Many restaurants are planning to offer take out or delivery. Contact them or visit their Facebook page to see what options they are offering.

The Governor also offered relief to those forced not to work during this time by signing an order for expanded unemployment benefits. Those benefitting include: workers who have an unanticipated family care responsibility, including those who have childcare responsibilities due to school closures, or those who are forced to care for loved ones who become ill; workers who are sick, quarantined, or immunocompromised and who do not have access to paid family and medical leave or are laid off; first responders in the public health community who become ill or are quarantined due to exposure to COVID-19.
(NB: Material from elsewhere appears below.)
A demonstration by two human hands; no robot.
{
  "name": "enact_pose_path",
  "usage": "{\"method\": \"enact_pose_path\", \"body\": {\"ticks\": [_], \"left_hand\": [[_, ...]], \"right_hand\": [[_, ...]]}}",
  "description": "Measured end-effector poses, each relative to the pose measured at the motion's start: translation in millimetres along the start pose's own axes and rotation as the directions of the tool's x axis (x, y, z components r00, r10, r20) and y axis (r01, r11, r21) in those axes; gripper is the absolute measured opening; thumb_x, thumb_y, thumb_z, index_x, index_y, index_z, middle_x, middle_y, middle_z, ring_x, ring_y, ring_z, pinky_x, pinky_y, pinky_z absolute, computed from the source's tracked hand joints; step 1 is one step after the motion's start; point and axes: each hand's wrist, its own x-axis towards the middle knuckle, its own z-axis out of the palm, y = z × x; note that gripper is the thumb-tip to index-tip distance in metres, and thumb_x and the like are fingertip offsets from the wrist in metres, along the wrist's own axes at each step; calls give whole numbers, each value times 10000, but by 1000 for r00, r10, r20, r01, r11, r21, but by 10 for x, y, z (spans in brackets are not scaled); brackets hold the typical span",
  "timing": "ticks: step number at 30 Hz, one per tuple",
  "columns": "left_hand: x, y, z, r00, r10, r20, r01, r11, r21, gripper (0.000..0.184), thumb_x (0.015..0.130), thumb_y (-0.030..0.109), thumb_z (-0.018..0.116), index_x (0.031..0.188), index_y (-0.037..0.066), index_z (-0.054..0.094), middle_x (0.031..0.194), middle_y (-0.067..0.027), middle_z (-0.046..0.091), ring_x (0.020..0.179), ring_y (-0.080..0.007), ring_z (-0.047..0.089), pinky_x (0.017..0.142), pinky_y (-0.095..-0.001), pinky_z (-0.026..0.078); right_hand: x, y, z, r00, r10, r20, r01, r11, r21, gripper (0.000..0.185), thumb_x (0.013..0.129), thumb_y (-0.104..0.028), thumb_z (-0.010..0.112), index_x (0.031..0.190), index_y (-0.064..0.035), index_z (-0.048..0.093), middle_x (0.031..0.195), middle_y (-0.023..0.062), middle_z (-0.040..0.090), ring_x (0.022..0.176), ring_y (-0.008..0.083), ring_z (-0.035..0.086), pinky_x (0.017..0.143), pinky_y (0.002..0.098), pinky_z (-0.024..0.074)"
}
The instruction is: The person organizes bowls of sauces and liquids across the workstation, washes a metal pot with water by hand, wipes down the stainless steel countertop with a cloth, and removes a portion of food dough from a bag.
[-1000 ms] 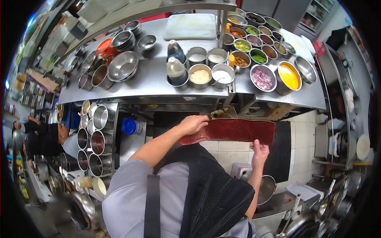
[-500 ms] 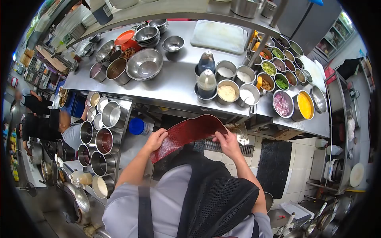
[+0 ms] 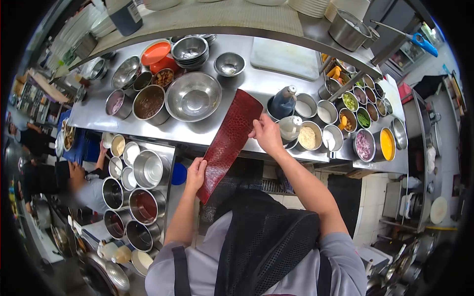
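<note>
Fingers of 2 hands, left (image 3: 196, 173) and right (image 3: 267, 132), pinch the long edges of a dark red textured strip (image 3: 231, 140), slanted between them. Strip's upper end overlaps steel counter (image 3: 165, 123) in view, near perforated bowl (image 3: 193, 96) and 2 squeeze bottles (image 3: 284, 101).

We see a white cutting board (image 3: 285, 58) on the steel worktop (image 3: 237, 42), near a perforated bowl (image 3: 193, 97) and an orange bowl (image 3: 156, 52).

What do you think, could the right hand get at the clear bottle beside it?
Probably yes: the clear bottle looks close to the right hand, with nothing visible between them. But it holds the red sheet and would likely need to let go.
</note>
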Motion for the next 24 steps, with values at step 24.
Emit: {"method": "enact_pose_path", "body": {"ticks": [24], "left_hand": [[473,-300,737,806,-104,582,393,830,-396,222,956,90,638,1131,35,514,1065,-78,652,954,-152,609,860,-296,486]], "right_hand": [[-1809,1545,-47,903,379,201,-415,892,181,419,947,-198,673,1294,17,576,985,133,721,917,183,692,847,320,542]]}}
The Governor’s March 10 executive order prohibiting assemblages of more than 250 people still stands.

Also, the CDC issued new guidelines Sunday night advising against gatherings of 50 people or more for the next eight weeks. “We support the CDC in this recommendation, and we encourage individuals to minimize the size of public gatherings,” said Dr. Adam London, Chief Health Officer with the Kent County Health Department.

Many businesses and municipalities are closing to the general public or restricting their available hours. The City of Cedar Springs is closing to the general public as of Tuesday, but can still be reached by phone and email. Face to face meetings will be by appointment only.

The Post is also closed to the general public but can be reached by phone and email. We also have a mailbox outside our front door for submissions.

We suggest you contact any business before visiting to see whether they have open business hours.